Les bases de données OLTP pilotent diverses applications critiques pour les consommateurs et les entreprises. En règle générale, les applications commerciales incluent la saisie des commandes dans l'entrepôt, le personnel du centre d'appels récupérant les informations sur les clients lors d'un appel, la passation de commandes par téléphone et la gestion des transactions financières en ligne. Les applications grand public incluent l'achat d'un dîner auprès d'un service de livraison de repas en ligne, la livraison d'un SMS et la réservation d'une location de vacances.

Quels composants influencent les performances d'OLTP ?

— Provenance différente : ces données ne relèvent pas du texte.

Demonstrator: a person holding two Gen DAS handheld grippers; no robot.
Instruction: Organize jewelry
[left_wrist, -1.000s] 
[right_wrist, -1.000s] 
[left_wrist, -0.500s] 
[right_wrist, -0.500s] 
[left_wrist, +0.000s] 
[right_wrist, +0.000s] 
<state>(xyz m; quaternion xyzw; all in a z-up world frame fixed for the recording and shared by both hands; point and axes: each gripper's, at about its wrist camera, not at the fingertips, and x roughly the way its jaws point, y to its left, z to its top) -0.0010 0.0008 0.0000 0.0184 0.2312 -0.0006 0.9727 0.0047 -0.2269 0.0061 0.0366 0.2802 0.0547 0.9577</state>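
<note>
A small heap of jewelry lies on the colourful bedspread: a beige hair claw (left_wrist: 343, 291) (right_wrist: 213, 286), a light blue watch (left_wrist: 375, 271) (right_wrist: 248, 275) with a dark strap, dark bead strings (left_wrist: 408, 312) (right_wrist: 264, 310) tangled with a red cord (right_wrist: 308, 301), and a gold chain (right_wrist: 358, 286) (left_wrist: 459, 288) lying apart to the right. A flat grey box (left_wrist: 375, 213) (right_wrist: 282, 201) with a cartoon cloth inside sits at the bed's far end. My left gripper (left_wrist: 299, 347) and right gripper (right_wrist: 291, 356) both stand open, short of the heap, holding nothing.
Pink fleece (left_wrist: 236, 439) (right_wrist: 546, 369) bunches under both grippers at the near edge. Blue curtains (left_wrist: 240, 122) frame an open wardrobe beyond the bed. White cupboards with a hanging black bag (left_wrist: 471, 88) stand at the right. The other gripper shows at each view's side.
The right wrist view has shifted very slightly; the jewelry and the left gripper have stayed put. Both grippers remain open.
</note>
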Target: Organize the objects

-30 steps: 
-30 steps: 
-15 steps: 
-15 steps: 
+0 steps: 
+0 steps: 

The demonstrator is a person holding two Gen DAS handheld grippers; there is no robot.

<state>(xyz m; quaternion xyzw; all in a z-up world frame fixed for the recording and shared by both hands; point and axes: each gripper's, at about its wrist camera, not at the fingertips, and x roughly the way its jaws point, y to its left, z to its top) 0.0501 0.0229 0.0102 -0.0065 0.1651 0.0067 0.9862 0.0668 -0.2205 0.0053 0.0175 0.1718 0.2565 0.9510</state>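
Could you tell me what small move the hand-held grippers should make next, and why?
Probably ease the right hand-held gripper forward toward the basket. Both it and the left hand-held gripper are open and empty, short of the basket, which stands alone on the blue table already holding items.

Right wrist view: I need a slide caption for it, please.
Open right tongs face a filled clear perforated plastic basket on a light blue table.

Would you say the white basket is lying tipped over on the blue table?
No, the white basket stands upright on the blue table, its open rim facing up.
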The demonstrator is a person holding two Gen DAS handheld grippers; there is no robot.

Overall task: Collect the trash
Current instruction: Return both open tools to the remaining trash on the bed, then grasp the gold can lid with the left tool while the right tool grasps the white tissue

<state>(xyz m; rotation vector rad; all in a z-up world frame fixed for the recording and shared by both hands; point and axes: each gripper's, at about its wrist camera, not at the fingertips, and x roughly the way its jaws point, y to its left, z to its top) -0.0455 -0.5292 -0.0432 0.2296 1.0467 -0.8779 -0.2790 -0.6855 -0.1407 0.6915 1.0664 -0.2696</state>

Certains composants cruciaux qui influencent les performances d'OLTP sont les segments de restauration, les clusters, les transactions discrètes, la taille de bloc, la taille du cache de tampon, l'allocation dynamique, le traitement des transactions, la partition (base de données) et le réglage de la base de données.

Comment les systèmes OLTP et OLAP améliorent-ils l'efficacité des entreprises ?

Votre entreprise peut utiliser les systèmes OLTP et OLAP si cela dépend de la saisie et de l'analyse manuelles des données. Ces deux systèmes peuvent augmenter l'efficacité car ils traitent les données avec plus de précision et de rapidité.